Just couldn’t get through it without Steeler homerism, could you Ape? Fuck everything Patriot, but I laughed my ass off when he got in Anthony Smith’s face. As every Steeler fan knows, Anthony Smith should’ve been swallowed.
What’s that commercial, “Feeling Kinda Sunday”?
Female uses Masquera (ask Tom Zoolander how to spell it) to apply eye black…. Looks awfully neat Zoolander…one more way Giselle is helping out your metro cause
As an ex-New Yorker and Giants fan, I’d like to say: I know we can be loud, stupid, obnoxious, over-hair sprayed, gold jewelry wearing assholes, but we would never even consider trading a future Hall of Fame quarterback. (At least until he’s over 40). We spent 3 1/2 seasons saying to ourselves, “Accorsi is right Eli will develop. Accorsi is right Eli will develop” like a mantra through truly awful, interception filled games and Elisha is nowhere near Brady’s level.
Also, can anyone guess how Matt Cassel will do when he’s not throwing to Randy Moss, throwing to Wes Welker, being coached by Bill Belichick, and in a team system he’s studied for years? My guess is: average.
Jesus Ape, you sir are brilliant. That was beautiful man.
@FrankCastle: Herschel Walker, Ricky Williams. And it’s not like the Vikings would sign that kind of deal today, I mean, it’s not like Childress gets all wet when he thinks about having a good QB under center.

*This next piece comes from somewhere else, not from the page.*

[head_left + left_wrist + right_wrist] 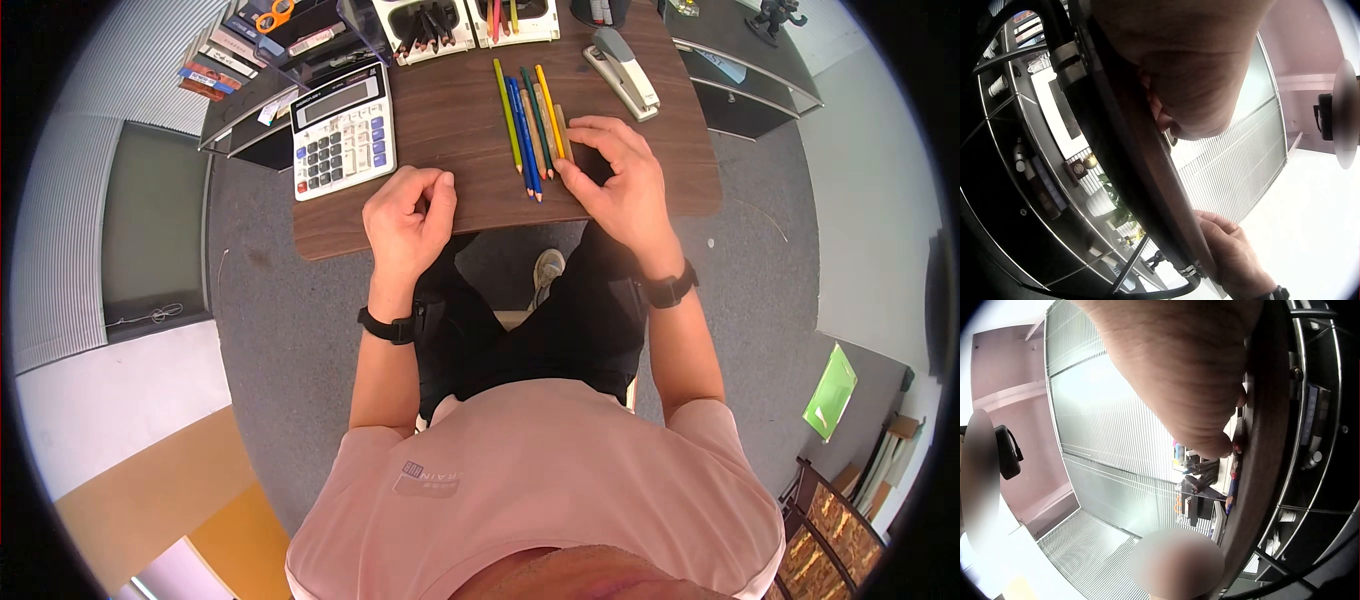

As a Patriots fan (NOT BOSTONIAN, NOT EVEN AMERICAN), I can’t avoid thinking how unbelievable stupid this fanbase is. Two good games and they’re asking for the guy who drove them to 3 FUCKING SUPER BOWLS TITLES with Troy Brown and Deion Branch as the #1 WR to be traded? Really? Really? WHAT KIND OF LOYALTY IS THAT?????
Fuck you!
Has the Brady Bounty ever been paid out? Just asking.
Fantastic stuff.
Cassel is banging Robert Reed.
Just for the entertainments’ sake, go check out the ‘fanbase’ link and see what Pats fans think about Tom Brady. I can’t decide which is my favorite– the one who wants 2 1st-round and 2 2nd-round picks, or the one that wants 3 1st-round and 3 2nd-round across 3 years.
We all love our teams, but… really? Seriously? I feel like perhaps the Five-Alive & (cheap) Vodka must have been flowing heavily in Quinzee when that was posted…
Is Cassel banging Tara Reed yet?
Tom Brady: Mistaking “smoldering lust” for “pissed off” as a facial expression since 2002.
“Now if you’ll excuse me, I have to get home and put more water in Matt Cassel’s Momma’s dish”
/Silky Johnston’d
Zoolander may yet get that STD you wished for….he needs one more gang bang with the Maori tribesman and the Finnish dwarves…
It’s a good thing Ape isn’t bitter or anything.
And Rodney Harrison’s career might be over? Thanks God – you’re the best!
Now about Belichick and the syphilis…
Well fucking done, Ape.
For the record, it was I who wished your knee to be full of bacteria. Actually my birthday wish was for some exotic STD, but staph in the knee works just as well.
Hate! Hate! Hate! Hate! Hate!
Oh sorry. I thought this was the Playa Haters Ball.